DESCRIPTION OF THE TASK >>
Copy out, from the data below, each line in which the word "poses" occurs.

EXCERPTED DATA >>
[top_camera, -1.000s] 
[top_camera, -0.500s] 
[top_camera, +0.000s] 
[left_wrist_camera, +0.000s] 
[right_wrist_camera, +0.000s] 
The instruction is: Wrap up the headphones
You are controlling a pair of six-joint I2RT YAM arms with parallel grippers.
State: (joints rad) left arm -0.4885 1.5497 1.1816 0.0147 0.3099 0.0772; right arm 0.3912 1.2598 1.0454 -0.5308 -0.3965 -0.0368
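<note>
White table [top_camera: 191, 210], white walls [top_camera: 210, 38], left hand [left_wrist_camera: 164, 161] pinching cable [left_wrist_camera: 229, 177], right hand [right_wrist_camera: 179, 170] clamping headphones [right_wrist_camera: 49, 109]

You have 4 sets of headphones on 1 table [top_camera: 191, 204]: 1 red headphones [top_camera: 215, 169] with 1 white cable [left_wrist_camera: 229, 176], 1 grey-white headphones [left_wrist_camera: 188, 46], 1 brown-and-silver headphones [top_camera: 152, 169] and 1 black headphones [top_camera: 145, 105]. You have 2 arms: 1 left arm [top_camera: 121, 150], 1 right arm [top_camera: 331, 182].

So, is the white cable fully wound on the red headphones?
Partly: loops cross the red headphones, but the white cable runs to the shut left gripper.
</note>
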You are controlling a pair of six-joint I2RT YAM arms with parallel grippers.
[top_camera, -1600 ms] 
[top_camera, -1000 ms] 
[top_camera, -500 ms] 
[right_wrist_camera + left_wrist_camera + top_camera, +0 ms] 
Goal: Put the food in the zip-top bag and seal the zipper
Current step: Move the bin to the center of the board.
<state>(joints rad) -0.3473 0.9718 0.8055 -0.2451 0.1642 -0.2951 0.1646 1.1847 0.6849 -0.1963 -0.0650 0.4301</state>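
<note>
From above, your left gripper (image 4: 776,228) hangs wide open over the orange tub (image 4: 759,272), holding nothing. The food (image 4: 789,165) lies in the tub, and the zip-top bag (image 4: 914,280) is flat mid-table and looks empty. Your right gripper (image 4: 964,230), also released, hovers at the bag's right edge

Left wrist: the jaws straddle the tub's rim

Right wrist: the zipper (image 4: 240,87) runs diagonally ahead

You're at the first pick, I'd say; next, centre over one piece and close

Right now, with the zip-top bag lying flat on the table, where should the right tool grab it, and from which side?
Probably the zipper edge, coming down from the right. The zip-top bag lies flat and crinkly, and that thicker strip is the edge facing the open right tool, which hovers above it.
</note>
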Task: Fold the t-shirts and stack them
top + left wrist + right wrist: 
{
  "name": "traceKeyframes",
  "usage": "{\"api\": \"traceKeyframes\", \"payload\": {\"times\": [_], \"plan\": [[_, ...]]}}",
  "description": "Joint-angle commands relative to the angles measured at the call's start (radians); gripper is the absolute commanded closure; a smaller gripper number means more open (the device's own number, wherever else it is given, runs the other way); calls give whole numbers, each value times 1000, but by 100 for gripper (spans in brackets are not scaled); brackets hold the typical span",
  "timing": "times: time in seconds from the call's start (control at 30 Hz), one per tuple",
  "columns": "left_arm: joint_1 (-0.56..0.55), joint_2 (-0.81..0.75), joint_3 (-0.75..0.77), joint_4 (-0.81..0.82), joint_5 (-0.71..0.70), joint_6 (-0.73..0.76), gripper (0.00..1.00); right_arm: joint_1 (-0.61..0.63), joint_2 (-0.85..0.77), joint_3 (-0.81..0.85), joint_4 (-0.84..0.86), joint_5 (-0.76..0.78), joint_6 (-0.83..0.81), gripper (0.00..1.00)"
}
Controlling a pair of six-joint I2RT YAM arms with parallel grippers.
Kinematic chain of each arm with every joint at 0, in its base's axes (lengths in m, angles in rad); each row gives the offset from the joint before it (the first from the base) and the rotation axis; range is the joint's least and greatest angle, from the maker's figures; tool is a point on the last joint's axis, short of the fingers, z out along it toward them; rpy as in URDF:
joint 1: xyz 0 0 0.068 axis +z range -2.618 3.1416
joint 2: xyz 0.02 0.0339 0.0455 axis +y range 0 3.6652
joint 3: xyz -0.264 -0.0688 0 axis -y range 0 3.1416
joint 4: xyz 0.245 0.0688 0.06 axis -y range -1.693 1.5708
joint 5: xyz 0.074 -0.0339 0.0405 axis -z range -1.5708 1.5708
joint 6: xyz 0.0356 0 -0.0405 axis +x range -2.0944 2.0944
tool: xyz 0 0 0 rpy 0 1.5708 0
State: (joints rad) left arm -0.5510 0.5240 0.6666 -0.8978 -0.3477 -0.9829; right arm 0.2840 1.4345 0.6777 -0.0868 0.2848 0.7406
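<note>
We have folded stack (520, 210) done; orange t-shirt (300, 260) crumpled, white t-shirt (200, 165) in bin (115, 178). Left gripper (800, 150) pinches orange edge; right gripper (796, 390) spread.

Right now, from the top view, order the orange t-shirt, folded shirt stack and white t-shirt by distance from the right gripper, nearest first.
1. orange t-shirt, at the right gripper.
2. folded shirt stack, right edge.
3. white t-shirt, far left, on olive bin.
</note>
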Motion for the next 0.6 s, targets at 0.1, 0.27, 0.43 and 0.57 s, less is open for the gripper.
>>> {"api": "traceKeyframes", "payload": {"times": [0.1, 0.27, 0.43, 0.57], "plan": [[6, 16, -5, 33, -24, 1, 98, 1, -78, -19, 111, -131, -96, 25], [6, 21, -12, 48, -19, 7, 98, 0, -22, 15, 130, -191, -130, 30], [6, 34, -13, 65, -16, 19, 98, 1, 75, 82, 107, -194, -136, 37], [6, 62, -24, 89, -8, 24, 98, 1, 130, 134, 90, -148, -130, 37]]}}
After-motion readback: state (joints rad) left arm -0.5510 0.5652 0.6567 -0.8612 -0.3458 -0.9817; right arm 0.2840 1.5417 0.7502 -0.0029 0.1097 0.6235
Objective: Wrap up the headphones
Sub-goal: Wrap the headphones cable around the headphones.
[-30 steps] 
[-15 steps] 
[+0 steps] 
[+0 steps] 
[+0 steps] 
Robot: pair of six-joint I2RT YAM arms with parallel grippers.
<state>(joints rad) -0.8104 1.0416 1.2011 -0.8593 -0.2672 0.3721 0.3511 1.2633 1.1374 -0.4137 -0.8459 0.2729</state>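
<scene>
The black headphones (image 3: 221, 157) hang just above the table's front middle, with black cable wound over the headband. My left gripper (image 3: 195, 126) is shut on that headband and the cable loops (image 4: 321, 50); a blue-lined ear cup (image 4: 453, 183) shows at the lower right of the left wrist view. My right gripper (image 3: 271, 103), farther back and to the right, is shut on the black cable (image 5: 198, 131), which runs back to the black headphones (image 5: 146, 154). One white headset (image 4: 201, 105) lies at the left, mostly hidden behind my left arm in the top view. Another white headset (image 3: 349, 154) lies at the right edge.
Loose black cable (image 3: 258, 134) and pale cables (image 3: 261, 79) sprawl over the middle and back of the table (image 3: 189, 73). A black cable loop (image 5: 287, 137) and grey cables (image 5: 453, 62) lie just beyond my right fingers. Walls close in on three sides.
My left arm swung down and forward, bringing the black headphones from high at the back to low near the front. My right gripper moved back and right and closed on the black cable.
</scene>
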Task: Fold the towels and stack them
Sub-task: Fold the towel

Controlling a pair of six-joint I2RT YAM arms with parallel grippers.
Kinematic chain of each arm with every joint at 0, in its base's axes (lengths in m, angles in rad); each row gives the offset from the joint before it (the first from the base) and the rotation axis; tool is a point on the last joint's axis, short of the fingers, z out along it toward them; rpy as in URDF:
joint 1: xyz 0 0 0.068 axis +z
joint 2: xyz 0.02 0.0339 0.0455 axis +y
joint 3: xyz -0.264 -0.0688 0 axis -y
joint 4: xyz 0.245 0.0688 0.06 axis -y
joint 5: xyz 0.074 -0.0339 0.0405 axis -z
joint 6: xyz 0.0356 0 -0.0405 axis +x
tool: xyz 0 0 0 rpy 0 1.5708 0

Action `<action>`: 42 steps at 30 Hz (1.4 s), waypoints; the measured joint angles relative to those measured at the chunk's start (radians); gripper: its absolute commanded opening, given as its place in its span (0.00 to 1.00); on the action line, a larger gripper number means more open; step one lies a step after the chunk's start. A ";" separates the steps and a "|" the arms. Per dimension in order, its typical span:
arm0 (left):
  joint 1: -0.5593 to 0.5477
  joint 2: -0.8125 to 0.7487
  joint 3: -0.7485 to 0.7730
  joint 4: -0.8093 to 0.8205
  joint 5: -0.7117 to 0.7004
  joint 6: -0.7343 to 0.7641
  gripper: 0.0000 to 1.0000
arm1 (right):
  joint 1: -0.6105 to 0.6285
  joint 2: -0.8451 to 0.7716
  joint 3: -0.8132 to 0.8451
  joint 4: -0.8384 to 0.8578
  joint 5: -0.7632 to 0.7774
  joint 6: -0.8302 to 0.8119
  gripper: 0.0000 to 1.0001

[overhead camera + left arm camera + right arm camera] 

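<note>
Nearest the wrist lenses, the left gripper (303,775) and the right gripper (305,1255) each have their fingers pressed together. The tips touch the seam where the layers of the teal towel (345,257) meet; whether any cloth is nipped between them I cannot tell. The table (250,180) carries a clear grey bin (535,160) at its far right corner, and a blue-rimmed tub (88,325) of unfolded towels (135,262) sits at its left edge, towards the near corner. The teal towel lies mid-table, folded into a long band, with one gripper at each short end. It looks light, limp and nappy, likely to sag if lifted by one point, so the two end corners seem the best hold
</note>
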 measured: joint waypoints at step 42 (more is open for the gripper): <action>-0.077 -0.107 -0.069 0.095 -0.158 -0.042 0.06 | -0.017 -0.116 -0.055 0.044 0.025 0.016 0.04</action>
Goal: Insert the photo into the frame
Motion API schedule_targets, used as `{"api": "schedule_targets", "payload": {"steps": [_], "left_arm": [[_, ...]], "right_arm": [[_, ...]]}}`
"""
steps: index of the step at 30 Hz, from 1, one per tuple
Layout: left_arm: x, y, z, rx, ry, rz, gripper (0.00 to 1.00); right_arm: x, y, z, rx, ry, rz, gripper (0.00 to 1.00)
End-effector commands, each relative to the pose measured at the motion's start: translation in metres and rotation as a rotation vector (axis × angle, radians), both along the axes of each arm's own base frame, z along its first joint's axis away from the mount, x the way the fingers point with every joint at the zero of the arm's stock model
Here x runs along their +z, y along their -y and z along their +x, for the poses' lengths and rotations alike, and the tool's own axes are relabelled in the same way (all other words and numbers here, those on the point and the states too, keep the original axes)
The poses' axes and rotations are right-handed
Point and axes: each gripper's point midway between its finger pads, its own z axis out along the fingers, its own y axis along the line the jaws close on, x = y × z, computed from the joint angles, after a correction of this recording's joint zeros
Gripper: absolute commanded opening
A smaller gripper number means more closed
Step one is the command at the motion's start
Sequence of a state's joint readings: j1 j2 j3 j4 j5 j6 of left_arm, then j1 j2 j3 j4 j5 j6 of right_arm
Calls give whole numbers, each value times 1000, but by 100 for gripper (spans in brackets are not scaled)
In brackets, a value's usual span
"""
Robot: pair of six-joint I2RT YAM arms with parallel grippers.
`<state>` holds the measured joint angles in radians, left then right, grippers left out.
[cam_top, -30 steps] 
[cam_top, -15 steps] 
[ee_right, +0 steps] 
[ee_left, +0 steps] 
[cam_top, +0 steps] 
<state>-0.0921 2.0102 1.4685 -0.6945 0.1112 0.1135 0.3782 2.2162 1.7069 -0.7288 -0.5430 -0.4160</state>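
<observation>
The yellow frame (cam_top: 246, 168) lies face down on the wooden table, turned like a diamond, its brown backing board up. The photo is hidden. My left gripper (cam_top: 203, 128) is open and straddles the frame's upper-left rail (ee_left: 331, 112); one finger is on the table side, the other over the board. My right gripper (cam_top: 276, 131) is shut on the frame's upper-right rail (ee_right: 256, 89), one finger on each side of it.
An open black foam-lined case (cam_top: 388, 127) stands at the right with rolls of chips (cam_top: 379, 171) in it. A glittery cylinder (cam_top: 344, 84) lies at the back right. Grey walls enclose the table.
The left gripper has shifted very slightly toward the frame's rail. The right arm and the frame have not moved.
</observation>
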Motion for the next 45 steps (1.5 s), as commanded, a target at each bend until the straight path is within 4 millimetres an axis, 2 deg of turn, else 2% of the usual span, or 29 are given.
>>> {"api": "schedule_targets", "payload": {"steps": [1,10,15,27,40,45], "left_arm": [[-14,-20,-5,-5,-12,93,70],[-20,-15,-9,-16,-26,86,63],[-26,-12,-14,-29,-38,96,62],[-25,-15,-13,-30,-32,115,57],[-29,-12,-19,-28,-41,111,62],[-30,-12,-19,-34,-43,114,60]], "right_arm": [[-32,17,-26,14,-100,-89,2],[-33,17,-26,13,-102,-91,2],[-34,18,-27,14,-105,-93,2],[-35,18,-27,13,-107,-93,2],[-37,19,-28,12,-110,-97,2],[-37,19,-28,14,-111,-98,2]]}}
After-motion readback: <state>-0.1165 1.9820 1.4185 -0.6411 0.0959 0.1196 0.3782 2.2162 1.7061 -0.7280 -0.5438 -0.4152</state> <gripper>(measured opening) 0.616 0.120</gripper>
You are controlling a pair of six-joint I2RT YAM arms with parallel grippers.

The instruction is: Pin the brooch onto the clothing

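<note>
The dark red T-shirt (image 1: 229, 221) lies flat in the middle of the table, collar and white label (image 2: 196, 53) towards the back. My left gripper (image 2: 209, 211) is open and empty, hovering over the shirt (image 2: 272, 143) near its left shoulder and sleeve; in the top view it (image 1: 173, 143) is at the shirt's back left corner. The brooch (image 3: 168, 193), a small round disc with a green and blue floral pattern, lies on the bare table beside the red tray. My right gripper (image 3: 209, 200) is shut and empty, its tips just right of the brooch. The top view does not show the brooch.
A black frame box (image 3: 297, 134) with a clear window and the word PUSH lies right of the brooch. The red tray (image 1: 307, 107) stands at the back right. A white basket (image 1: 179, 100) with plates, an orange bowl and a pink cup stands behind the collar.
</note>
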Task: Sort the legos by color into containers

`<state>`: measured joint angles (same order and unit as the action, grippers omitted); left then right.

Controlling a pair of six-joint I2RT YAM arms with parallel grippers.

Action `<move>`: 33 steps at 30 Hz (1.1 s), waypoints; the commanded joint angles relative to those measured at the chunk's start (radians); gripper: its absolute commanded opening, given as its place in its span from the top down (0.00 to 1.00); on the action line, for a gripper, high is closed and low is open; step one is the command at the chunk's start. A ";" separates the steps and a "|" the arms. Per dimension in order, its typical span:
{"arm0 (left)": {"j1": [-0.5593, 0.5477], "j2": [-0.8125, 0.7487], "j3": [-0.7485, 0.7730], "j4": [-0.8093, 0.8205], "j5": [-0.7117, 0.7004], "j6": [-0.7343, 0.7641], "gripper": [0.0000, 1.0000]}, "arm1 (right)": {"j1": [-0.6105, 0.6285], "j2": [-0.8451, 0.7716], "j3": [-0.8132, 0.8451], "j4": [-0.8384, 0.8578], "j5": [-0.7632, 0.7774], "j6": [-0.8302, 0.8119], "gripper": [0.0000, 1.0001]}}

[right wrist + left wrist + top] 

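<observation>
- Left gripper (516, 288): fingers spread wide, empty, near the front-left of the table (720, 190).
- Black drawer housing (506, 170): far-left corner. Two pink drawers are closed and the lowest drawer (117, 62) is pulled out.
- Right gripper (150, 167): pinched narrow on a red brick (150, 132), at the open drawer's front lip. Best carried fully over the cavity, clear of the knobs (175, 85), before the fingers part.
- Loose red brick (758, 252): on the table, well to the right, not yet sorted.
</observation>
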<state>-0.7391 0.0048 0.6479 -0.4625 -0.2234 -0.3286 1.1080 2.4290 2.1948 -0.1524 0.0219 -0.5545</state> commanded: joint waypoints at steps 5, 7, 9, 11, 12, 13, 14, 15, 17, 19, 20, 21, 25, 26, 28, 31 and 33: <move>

RESULT OF THIS EXERCISE >>
Here x runs along their +z, y along their -y and z along their +x, for the poses' lengths and rotations alike, and the tool's own axes are relabelled in the same way (all other words and numbers here, those on the point and the states too, keep the original axes)
The poses' axes and rotations are right-handed

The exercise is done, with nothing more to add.